Volgens verschillende voorspellingen neemt het vrachtverkeer tegen 2030 toe met 50 procent. Onze nu al verzadigde wegen kunnen dat niet aan. Minister Weyts zet daarom stevig in op alternatieven voor wegtransport, zoals de binnenvaart én het spoor. Maar de discussie over de IJzeren Rijn-spoorverbinding met het Ruhrgebied wordt al lang verlamd door de tegenstelling tussen twee verschillende tracés. De resultaten van de nieuwe studie, die de haalbaarheid van een ‘derde weg’ bewijst – van Antwerpen via Mol en Hamont naar Roermond en Venlo en vervolgens de Duitse grens over tot in Viersen – kunnen de impasse doorbreken.
Lichtpunt in mobiliteitsdebat
De uiteindelijke kosten-batenanalyse zal trouwens nog gunstiger uitvallen voor het alternatieve tracé.

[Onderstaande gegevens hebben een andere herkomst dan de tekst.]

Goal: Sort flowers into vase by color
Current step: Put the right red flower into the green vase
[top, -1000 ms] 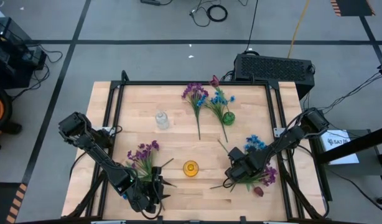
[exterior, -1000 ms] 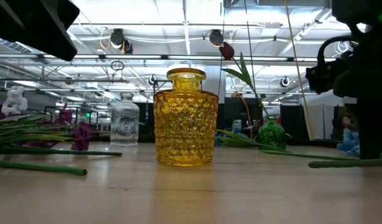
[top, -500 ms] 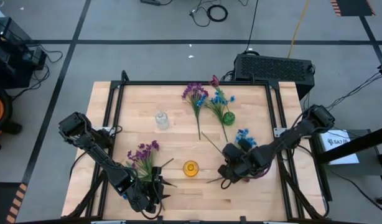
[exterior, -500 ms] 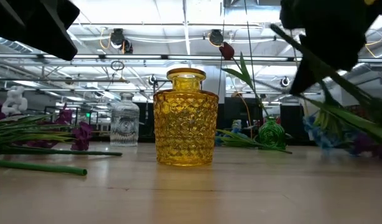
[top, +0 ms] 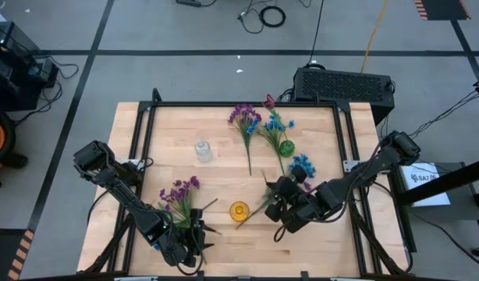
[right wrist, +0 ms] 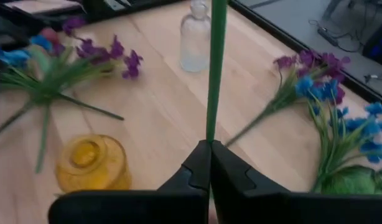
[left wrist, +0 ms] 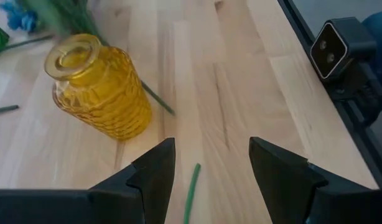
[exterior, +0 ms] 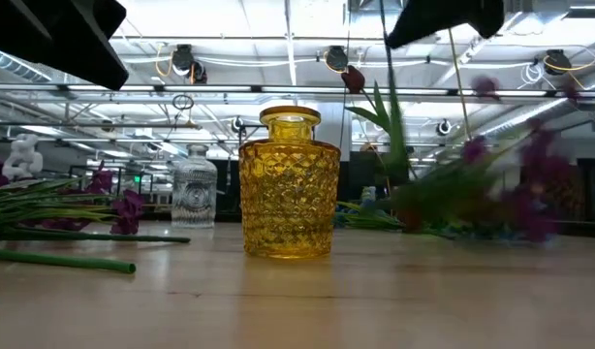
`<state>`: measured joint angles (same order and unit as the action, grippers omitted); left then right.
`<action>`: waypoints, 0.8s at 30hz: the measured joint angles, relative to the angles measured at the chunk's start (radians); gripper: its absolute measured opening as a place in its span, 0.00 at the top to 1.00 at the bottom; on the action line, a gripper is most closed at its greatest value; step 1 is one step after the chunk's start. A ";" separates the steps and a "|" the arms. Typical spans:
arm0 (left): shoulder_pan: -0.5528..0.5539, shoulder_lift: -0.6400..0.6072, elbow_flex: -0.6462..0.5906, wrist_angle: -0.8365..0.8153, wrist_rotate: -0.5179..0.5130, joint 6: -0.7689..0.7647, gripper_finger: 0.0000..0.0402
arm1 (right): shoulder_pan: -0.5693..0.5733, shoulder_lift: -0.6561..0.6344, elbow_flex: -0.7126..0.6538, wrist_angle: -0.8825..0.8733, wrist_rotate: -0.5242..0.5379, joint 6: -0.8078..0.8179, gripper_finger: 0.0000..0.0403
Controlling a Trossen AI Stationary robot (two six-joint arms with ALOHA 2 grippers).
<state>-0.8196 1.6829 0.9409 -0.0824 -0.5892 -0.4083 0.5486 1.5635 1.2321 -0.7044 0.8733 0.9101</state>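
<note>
We hold a thin green flower stem (right wrist: pixel 215 62) in our closed right hand (top: pixel 280 204), so it can reach the yellow glass vase (top: pixel 239 211).

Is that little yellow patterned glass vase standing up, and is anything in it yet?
Upright and empty: the yellow patterned glass vase stands on its base with its mouth up, and the left wrist view shows no stem inside.

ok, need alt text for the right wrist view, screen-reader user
The right gripper is shut on a thin green flower stem that runs straight away from the camera over a wooden table. A yellow glass vase and a clear glass bottle stand on the table. Purple and blue flower sprigs lie to one side, another bunch to the other.
</note>
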 joint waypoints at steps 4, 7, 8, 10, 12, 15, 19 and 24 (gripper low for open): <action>0.001 0.000 0.000 0.000 -0.036 0.006 0.47 | 0.018 0.000 0.009 -0.003 0.015 -0.007 1.00; 0.001 0.000 0.000 0.000 -0.065 0.006 0.47 | 0.035 0.000 0.009 -0.002 0.022 -0.007 1.00; 0.001 0.000 0.000 0.000 -0.074 0.009 0.47 | 0.041 0.000 0.009 -0.002 0.029 -0.006 1.00; 0.001 0.000 0.000 0.007 -0.096 0.028 0.47 | 0.053 0.000 0.009 -0.002 0.055 -0.003 1.00; 0.001 0.000 0.009 0.007 -0.122 0.048 0.47 | 0.063 -0.001 0.019 -0.005 0.079 -0.007 1.00; 0.001 -0.008 0.037 0.015 -0.146 0.079 0.47 | 0.079 -0.001 0.054 -0.002 0.121 -0.031 1.00; 0.002 -0.039 0.059 0.014 -0.185 0.118 0.47 | 0.098 -0.004 0.092 0.000 0.158 -0.065 1.00; 0.027 -0.071 0.069 0.014 -0.312 0.207 0.47 | 0.102 0.001 0.093 -0.006 0.130 -0.057 1.00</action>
<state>-0.7928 1.6122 1.0100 -0.0689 -0.9011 -0.2013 0.6510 1.5642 1.3247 -0.7103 1.0037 0.8530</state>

De positieve gevolgen voor milieu en mobiliteit zijn immers nog niet meegenomen in de studie. “Een extra spoorverbinding met het Ruhrgebied zorgt voor minder vrachtwagens op onder andere de E17, de E19, de E313 en de E314”, besluit Weyts. “Dat is een belangrijk lichtpunt in de hele mobiliteitsdiscussie. We zetten alles op alles om vrachtwagens weg te halen van de weg. Samen met minister-president Geert Bourgeois neem ik nu het initiatief voor diplomatiek overleg dat de IJzeren Rijn definitief op de sporen moet zetten.”